A house on the right, up a steep sloping yard, was wrecked—torn apart—by fire.
The roof was gone, with nearly all the second floor. An inferno had engulfed the property. What remained around the porch was a desperate shell, the windows mere roasted holes. At one corner, a beam had snapped and half-collapsed among the debris: splintering and twisting charred clapboard. Surviving shards of glass were caked in soot, and above the blackened ruin, now drenched in water, the barbecued branches of overhanging oak trees clutched at the sky like claws.
He snatched a scrap of paper from a pocket in his pants, sprang from the car, and ran. In seconds, his hair was stuck to his face, his T-shirt glued to his shoulders. The stench of burnt cedar stung his possibly broken nose. He ducked police tape, dodged a wrecked car, and looked for street numbers.
It was hers.
What survived of the first floor—with the fire department’s compliments—looked like it was raised from the deep. Porch chairs were blown sideways, azaleas washed out, and a mudslide of soil had spilled down the yard to settle as silt on the sidewalk.

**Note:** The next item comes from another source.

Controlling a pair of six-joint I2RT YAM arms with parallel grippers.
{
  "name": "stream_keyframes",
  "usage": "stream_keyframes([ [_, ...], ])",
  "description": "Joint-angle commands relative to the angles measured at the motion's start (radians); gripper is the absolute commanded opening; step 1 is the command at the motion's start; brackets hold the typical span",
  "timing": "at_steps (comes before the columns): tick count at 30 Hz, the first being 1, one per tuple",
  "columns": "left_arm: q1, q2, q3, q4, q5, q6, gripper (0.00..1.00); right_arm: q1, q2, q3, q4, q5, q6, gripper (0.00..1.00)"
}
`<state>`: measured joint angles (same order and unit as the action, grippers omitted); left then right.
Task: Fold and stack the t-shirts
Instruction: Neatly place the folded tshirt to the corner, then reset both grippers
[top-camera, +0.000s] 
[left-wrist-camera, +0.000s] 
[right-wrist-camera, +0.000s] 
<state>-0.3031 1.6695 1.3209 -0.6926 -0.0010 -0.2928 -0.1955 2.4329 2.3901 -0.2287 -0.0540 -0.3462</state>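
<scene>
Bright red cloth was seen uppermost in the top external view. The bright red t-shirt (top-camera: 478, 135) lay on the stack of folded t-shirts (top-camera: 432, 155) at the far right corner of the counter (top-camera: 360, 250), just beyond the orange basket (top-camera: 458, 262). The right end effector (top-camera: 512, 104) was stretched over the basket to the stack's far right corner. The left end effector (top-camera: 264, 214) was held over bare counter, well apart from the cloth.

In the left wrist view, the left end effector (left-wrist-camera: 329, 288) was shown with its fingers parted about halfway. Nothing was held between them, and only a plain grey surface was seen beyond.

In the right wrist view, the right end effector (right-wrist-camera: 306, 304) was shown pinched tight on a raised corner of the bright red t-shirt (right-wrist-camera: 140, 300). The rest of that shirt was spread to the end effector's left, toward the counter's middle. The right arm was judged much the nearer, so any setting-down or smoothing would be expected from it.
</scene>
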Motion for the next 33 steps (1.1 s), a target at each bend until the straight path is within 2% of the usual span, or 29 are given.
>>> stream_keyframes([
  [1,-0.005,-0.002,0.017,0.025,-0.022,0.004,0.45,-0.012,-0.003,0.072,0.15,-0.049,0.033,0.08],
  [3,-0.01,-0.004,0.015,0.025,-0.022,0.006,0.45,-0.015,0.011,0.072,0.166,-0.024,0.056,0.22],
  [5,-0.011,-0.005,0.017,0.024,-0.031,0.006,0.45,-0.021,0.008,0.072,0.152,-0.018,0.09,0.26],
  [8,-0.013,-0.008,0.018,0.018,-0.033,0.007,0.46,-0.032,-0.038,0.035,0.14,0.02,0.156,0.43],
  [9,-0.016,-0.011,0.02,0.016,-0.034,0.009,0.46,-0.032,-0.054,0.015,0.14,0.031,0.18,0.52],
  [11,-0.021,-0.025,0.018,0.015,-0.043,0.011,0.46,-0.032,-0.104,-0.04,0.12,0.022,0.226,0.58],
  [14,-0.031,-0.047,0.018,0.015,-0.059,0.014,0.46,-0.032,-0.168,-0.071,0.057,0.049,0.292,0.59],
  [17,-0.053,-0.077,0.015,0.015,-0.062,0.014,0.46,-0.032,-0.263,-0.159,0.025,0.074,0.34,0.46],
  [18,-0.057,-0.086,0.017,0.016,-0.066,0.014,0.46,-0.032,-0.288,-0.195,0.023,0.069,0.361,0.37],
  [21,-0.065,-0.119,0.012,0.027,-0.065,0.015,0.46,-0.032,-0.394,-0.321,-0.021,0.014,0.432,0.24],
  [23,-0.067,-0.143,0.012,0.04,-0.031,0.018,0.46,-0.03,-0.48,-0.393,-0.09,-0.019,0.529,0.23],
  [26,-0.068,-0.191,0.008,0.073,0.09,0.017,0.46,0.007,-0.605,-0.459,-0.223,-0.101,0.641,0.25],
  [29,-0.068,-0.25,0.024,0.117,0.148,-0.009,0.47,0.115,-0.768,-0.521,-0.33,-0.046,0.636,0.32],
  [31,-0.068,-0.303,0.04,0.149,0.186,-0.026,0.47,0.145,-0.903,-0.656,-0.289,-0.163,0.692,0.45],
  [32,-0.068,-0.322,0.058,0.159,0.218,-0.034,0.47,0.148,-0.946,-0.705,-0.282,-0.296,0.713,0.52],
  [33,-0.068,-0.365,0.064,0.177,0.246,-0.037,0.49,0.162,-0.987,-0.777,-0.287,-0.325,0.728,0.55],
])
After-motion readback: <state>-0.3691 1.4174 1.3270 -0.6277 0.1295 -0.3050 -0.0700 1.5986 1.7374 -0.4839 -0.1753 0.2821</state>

He spun on his heels. His sneakers slipped and slid. Then he saw the rubberneckers, gaping. They were sheltered on porches, peering, gossiping, with faces that begged, “Give us more.”
At a brick house opposite, a lunch party was gathered, waving drinks and napkins at the ruin. At another (green paintwork) they’d brought out folding chairs and ranked them like movie house seats.

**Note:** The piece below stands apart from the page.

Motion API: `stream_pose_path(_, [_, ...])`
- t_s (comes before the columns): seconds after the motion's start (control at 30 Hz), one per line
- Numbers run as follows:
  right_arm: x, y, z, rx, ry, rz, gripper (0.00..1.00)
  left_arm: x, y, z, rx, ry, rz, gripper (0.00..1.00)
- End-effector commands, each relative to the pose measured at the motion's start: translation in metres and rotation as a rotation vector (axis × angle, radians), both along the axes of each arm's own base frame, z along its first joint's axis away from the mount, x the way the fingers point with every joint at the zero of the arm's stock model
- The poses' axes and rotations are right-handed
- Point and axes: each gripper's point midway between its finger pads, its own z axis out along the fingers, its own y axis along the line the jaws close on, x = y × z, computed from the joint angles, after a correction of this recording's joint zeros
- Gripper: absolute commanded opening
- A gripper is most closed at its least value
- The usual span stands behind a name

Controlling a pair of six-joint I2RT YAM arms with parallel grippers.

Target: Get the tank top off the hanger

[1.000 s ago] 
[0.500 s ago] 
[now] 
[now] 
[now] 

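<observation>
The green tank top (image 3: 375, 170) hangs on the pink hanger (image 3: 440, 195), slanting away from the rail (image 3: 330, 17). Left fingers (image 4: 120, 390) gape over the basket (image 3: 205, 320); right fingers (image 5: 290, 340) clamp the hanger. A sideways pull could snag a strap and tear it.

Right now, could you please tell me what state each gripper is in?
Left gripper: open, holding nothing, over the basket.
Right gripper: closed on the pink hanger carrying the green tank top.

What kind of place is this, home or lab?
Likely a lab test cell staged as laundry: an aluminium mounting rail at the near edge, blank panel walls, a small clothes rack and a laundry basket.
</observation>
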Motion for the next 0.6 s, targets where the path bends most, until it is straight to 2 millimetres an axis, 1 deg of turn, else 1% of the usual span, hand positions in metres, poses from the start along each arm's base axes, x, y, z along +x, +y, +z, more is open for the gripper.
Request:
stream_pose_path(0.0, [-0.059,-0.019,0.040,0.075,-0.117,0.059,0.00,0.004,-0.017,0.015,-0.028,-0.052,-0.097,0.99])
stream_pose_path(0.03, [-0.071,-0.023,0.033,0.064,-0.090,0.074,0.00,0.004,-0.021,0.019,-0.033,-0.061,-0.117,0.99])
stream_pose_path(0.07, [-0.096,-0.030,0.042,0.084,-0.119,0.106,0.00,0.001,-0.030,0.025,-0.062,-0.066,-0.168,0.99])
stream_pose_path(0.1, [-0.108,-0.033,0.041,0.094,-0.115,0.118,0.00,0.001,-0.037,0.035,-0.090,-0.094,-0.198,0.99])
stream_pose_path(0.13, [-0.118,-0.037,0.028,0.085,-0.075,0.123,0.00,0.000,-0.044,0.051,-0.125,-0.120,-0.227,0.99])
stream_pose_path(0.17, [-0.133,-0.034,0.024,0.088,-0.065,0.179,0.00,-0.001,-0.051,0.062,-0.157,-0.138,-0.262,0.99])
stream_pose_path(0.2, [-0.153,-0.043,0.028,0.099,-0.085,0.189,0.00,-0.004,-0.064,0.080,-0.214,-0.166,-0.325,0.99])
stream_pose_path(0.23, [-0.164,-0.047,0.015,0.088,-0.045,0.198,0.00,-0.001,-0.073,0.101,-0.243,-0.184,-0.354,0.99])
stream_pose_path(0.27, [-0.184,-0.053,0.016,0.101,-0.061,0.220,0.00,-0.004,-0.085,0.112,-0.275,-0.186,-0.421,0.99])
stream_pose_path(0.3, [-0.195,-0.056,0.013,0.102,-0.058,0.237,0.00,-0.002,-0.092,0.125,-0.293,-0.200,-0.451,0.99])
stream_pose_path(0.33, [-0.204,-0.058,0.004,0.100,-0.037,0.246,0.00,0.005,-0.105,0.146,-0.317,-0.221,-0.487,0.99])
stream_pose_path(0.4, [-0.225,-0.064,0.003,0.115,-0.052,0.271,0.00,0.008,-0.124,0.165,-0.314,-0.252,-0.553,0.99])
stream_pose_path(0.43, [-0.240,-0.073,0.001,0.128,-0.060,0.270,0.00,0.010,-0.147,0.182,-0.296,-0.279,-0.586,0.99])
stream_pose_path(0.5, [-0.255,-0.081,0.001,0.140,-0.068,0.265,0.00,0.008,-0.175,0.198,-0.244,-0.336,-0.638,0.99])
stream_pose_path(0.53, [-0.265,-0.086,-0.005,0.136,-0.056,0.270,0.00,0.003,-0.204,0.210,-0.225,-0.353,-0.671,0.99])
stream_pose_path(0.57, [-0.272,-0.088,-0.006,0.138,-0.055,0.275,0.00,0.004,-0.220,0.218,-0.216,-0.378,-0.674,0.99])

He skidded to a halt in front of the brick house, where his arrival had triggered thin smiles. With his hair and clothes soaked and his face punch-stained, he was this afternoon’s most welcome addition. He vaulted across a lawn, sliding in the wet, to the porch most opposite the scene.
A mustachioed man—mid-forties; brown vest—held a phone to his face with both hands.
Ben called, “Hey, what’s happened here?”